Decidió poner la contradicción a prueba. Abrió la puerta trasera y salió al polvoso parque público donde un grupo de niños jugaba fútbol. Apenas pisó campo, los muchachos detuvieron el juego y miraron fijamente a Alex. El recién llegado les sonrió. Uno de los chicos le aventó la pelota. Alex, instintivamente, le dio una patada al balón. Lo recibió uno de los chicos. Se lo devolvió. Alex distinguió los endebles postes de la meta. Con un fuerte puntapié, dirigió la pelota a la portería.

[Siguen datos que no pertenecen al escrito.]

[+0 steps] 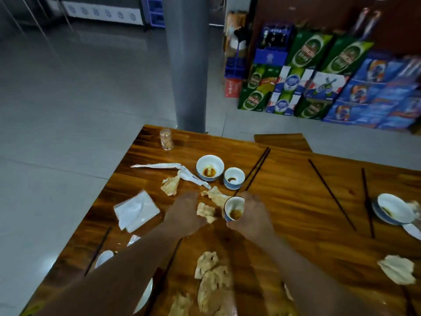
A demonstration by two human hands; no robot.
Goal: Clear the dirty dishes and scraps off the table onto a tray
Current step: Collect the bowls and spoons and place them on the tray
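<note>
Head view: a wooden table (284,201) fills the lower half, with both forearms reaching in from six o'clock. The right hand (252,215) grips a small blue-rimmed cup (234,209) near the picture's centre, fingers curled round its far side and thumb at its base; the cup is tilted toward the camera and holds brown sauce. The left hand (185,213) lies just at nine o'clock of the cup, palm down over a stained crumpled napkin (206,212); its fingertips are blurred and I cannot tell whether they pinch the paper or only rest on it.

At twelve o'clock of the hands stand a white bowl (210,167) and, touching or just beside it, a smaller cup (234,178), both with sauce dregs. A pair of dark chopsticks (257,168) lies slanted at one o'clock. Torn paper wrappers (173,171) lie at eleven o'clock, a clean folded tissue (136,212) at nine o'clock, and a toothpick jar (166,139) stands near the table's far corner.

At three o'clock, well apart, a bowl on a saucer (395,208) sits beside more chopsticks (368,201). More soiled napkins (211,277) lie at six o'clock between the forearms, and another (397,269) at four o'clock.

Stacked drink cartons (330,83) stand on the floor beyond.
</note>
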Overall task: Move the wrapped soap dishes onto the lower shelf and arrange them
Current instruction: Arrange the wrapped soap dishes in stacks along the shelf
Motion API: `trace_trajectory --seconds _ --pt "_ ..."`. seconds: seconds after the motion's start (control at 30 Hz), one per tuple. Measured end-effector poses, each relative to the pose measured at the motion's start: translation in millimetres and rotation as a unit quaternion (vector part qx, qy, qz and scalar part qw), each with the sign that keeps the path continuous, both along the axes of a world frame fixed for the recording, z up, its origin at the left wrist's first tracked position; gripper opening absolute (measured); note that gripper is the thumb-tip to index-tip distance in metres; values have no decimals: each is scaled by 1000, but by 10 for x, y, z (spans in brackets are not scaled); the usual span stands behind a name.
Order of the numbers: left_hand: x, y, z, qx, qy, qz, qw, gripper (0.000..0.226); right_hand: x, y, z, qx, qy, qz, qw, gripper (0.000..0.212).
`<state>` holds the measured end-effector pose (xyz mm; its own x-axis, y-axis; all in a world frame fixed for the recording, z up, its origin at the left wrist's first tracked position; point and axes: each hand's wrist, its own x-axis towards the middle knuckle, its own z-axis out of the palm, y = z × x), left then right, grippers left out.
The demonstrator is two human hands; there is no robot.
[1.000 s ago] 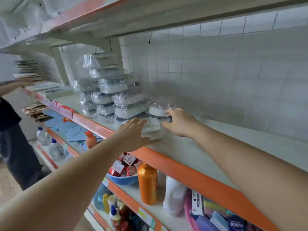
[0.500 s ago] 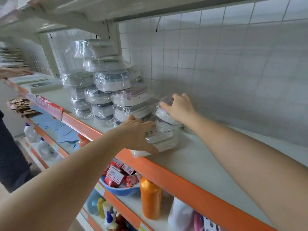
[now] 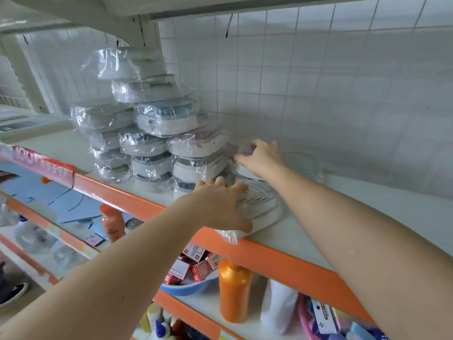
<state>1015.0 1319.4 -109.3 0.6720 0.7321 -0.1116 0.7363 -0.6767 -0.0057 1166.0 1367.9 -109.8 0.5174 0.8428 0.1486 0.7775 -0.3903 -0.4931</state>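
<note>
**Soap dishes on the shelf: the arranging step**

While the big pile of wrapped soap dishes (image 3: 152,133) stands toward the back left of the shelf (image 3: 367,217), both hands work on the loose dishes just to its right. The left hand (image 3: 220,204) lies flat on a wrapped dish (image 3: 257,204) at the front edge of the shelf, its fingers (image 3: 239,186) spread and nearly straight, pressing on the top and not curled around it. A corner of the plastic wrap hangs over the orange shelf edge (image 3: 282,261). The right hand (image 3: 262,158) is farther back, on top of another wrapped dish (image 3: 245,168) that touches the pile; its fingers bend over the far rim, and it seems to grip this dish, though the thumb is hidden.

I judge that the moving is mostly done and the arranging is in hand: these dishes are already on the shelf but not yet in line with the pile. One more dish (image 3: 304,165) lies apart, near the tiled wall (image 3: 343,94).

The next move probably calls for sliding the front dish backward, away from the edge, so that it sits beside or on the others. The wrap is slippery and the pile is tall and uneven, so a hard push against it could bring dishes down.
</note>
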Motion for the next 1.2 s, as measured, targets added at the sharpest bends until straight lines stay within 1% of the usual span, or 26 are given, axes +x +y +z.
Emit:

– ¡Gol! -gritaron al unísono los chicos.
Alex se dio cuenta de que no había portero en el arco. Su triunfo había sido demasiado fácil. Pero este simple acto lo unió sin remedio al juego infantil del barrio. Incluso se sintió contento, recompensado, como si esta situación imprevista le diese una ocupación inmediata, lo salvase de la abulia que parecía dominar la casa de las señoritas Escandón, le diese -se sorprendió pensándolo- una misión en la vida. Jugar fútbol. O simplemente, jugar.
Cuando recibió la pelota con un cabezazo, tuvo que levantar la vista.
La tía Serena lo observaba, con la cara adusta desde una ventana del segundo piso.
Desde otra ventana, también lo miraba la tía Zenaida. Pero ella sonreía beatíficamente.
Más tarde, cuando se disponía a almorzar con doña Zenaida, llegó al vestíbulo y escuchó el terrible rumor que venía del segundo piso. Se detuvo al pie de la escalera. No entendió lo que pasaba. Sí, las dos ancianas disputaban, pero sus voces eran como un eco lejano o las del fondo de un túnel. Alex escuchó dos portazos, un lejano sollozo. Supo que la tía Zenaida, esta vez, no lo acompañaría a almorzar.